In September 1783, following the signing of the Treaty
of Paris, November 3 was set as the date for soldiers to muster out. When
Dr. Binney asked Deborah to deliver a note to General Paterson, she correctly
assumed that it would reveal her gender. In other cases, women who pretended
to be men to serve in the army were reprimanded, but Paterson gave her
an honorable discharge, a note with some words of advice, and enough money
to travel home. She was discharged at West Point, New York, on October
25, 1783, after a year and a half of service.

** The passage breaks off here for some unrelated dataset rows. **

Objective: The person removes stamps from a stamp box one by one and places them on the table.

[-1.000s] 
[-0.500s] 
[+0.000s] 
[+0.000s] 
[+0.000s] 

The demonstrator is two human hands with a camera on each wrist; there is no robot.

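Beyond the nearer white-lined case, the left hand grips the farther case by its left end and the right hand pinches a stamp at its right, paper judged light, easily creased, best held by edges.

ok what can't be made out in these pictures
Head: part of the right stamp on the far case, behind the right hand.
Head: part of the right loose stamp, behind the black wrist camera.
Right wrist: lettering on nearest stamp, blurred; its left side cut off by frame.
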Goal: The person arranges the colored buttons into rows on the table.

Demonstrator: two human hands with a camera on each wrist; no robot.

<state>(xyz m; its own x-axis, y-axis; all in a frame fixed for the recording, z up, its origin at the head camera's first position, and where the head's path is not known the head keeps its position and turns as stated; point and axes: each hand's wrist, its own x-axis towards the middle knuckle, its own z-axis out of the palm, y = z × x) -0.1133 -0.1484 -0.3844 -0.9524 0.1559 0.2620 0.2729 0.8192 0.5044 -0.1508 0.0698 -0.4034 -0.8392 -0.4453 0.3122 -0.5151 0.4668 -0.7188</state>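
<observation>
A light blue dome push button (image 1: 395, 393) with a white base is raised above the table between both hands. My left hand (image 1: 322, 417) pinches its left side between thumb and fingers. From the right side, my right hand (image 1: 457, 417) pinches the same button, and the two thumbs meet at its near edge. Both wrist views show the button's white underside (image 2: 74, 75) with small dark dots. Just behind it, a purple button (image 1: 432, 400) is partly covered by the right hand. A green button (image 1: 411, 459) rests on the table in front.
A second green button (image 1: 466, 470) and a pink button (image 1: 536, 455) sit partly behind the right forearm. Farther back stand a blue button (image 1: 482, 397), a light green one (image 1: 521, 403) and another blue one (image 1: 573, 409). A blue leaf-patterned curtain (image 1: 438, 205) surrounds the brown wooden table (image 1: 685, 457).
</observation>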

An Official Record of Deborah Gannet's service as "Robert
Shirtliff" from May 20, 1782 to Oct 25, 1783 appears in the "Massachusetts
Soldiers and Sailors of the Revolutionary War" series.
Marriage
Deborah Sampson was married in Stoughton, Massachusetts,
to Benjamin Gannett (1757–1827), a farmer from Sharon, Massachusetts, on
April 7, 1785. They had three children: Earl (1786), Mary (1788), and Patience
(1790). They also adopted Susanna Baker Shepard, an orphan. They farmed
on land that had been in Gannett's family for generations; their farm was
smaller than average, and the land was not productive because it had been
worked extensively. These factors, coupled with the depression in the post-war
economy, left the family on the edge of poverty.
Final years and death
In January 1792, Sampson petitioned the Massachusetts
State Legislature for pay which the army had withheld from her because
she was a woman. The legislature granted her petition and Governor John
Hancock signed it. The legislature awarded her 34 pounds plus interest
back to her discharge in 1783.
In 1802, Sampson began giving lectures about her wartime
service. She began by extolling the virtues of traditional gender roles
for women, but toward the end of her presentation she left the stage, returned
dressed in her army uniform, and then performed a complicated and physically
taxing military drill and ceremony routine. She performed both to earn
money and to justify her enlistment, but even with these speaking engagements,
she was not making enough money to pay her expenses. She frequently had
to borrow money from her family and from her friend Paul Revere. Revere
also wrote letters to government officials on her behalf, requesting that
she be awarded a pension for her military service and her wounds.
In 1804, Revere wrote to U.S. Representative William Eustis
of Massachusetts on Sampson's behalf. A military pension had never been
requested for a woman. Revere wrote: "I have been induced to enquire her
situation, and character, since she quit the male habit, and soldiers uniform;
for the more decent apparel of her own gender...humanity and justice obliges
me to say, that every person with whom I have conversed about her, and
it is not a few, speak of her as a woman with handsome talents, good morals,
a dutiful wife, and an affectionate parent".[19] On March 11, 1805, Congress
approved the request and placed Sampson on the Massachusetts Invalid Pension
Roll at the rate of four dollars a month.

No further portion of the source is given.